I’m having a hard time with Premiere Pro. Playback, specifically. Here’s an example.
I’m working with video I recorded with a GoPro Hero 3 at 1080p and 60fps. I dump the .mp4 files created by the camera to a 1TB Western Digital Green Drive (not fast…possible bottleneck, but read on.) When I play back files in Premiere Pro, it’ll usually play smoothly for a few seconds and then drop to maybe 2 or 3 fps. Obviously, not a viable way to work. I would have thought my hardware was plenty powerful, but perhaps it isn’t.
To test the hard drive issue, I decided to throw copies of some of the video files onto an SSD and import to the timeline…identical files from HHD and SSD…more times than not, the performance issues remained.

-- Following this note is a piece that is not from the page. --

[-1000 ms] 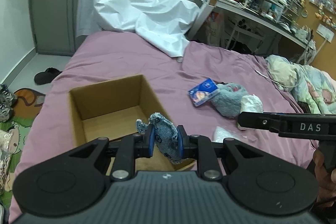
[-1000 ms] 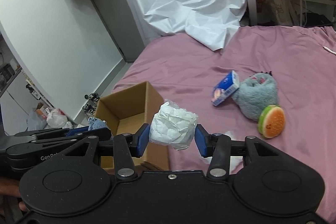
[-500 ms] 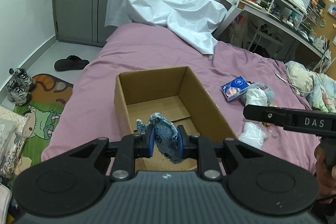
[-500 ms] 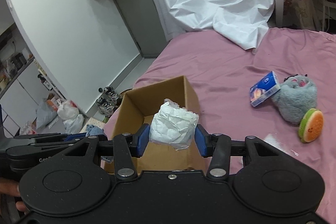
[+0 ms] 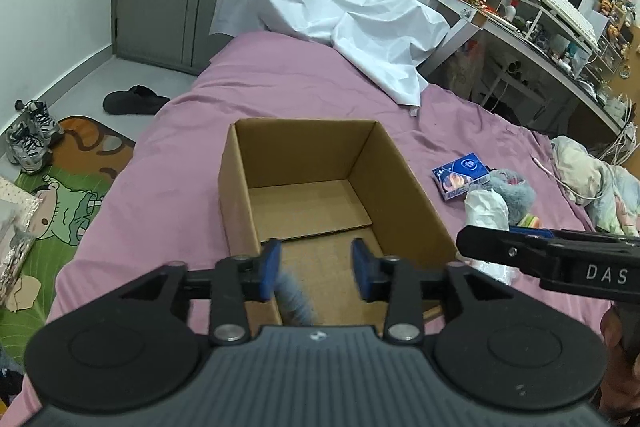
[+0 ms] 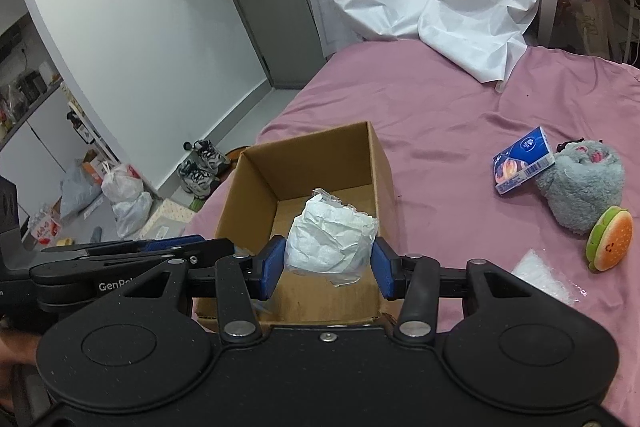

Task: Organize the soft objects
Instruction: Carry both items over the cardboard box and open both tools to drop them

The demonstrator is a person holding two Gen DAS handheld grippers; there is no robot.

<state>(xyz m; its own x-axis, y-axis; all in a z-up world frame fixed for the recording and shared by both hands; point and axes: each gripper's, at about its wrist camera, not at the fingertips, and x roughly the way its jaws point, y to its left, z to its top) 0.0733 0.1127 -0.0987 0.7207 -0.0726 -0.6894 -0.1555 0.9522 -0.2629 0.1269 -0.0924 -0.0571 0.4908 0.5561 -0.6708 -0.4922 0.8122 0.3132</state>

I’ve tried the hack for adding CUDA-enabled GPUs to the list of supported cards and have had the Mercury Engine enabled. I have tried it both enabled and disabled and see little, if any tangible difference.
I’ve tested with and without a page file. No difference. Forgot to note in my signature that I’m running 32GB of RAM.
I’m running GPU-Z to see if my card is actively participating with Adobe. GPU load will occasionally go up to 6% utilization or so, but never more. Once the frame rates die, the numbers do, too.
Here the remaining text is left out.